The International Liquid Mirror Telescope (ILMT) is a 4m class telescope project, in which several institutions from different countries (Belgium, Canada, India) are actively involved.
The ILMT uses Liquid Mirror technology: the primary mirror of the telescope is a rotating container with a highly-reflective liquid in it (mercury). The surface of the spinning liquid takes the shape of a paraboloid.


The ILMT is a promising instrument which will be entirely dedicated to a photometric/astrometric direct imaging survey. As liquid mirror telescopes cannot be tilted, they cannot track like conventional telescopes do. The tracking is done artificially by using a technique called time delayed integration (TDI, or Scan Dual Mode), which uses a 4K x 4K thinned out, back side illuminated CCD detector that tracks by electronically stepping its pixels. The ILMT is equipped, at its prime focus, with a time-delay-integration (TDI) corrector capable of imaging a field of 23′ x 23′ with a resolution better than one arcsecond.


ILMT Dome

The ILMT is installed at Devasthal (Uttarakhand, India) where it will monitor a strip of sky of approximately half a degree in declination down to a limiting magnitude of about 21.5 in the i’ spectral band during a single integration.

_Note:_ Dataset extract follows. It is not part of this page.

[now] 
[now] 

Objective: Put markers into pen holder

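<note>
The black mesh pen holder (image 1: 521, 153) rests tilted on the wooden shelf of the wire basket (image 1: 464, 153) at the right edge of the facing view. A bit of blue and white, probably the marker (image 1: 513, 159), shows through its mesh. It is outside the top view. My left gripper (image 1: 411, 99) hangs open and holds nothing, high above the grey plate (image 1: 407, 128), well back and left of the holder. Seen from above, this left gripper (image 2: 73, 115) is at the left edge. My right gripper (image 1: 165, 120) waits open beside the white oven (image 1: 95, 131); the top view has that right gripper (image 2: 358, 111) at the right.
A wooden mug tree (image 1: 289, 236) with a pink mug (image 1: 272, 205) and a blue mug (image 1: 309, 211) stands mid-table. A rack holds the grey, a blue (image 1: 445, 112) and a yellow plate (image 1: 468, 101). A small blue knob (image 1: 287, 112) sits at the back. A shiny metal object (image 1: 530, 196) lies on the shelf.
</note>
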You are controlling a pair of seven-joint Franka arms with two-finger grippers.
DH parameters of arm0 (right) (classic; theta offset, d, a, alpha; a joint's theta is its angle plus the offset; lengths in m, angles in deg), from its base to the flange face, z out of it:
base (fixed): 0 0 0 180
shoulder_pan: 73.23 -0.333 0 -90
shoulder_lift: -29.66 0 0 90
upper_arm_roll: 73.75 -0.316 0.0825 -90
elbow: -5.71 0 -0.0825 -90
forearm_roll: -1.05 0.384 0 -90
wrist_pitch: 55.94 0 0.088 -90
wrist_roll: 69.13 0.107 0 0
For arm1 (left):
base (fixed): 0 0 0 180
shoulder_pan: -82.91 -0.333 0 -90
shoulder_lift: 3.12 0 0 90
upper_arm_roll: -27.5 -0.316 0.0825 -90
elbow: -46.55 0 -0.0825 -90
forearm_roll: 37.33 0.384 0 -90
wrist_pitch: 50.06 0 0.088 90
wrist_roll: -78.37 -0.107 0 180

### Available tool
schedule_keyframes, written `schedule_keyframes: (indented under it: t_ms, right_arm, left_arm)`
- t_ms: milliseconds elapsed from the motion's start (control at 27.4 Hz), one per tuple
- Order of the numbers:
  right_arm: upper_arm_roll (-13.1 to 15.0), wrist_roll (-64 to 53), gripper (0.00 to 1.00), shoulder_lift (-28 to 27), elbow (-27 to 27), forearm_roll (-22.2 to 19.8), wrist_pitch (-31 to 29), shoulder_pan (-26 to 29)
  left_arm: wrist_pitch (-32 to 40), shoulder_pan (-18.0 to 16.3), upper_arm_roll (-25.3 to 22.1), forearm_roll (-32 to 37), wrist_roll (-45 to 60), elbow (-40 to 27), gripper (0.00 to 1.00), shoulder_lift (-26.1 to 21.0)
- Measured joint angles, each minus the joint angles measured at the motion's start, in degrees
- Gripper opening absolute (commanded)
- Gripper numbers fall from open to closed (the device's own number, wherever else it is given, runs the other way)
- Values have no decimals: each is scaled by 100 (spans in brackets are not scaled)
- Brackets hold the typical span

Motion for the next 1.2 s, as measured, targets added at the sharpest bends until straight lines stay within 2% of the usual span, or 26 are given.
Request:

This survey will last for about five years. The information will be stored on disks so that the night observations can be coadded with a computer, leading to long equivalent integration times. The image subtraction technique will also be applied in order to detect transient objects (supernovae, gamma ray bursts, micro-lensing events, …). Its small F/D (~2) ratio makes it an ideal instrument to detect faint surface brightness objects. It should also contribute to a census of faint nearby objects such as white dwarfs, brown dwarfs, … based upon accurate measurements of their trigonometric parallaxes and/or proper motions.